Count the lines below that contain the word "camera" and give only that number.

((

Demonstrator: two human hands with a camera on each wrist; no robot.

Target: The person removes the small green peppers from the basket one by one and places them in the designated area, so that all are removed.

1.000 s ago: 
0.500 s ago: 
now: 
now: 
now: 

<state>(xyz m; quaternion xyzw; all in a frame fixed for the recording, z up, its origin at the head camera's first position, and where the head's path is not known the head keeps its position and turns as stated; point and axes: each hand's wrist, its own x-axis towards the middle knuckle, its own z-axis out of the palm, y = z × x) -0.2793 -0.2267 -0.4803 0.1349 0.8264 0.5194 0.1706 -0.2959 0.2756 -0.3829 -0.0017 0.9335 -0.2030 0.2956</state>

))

• **Written response**:
2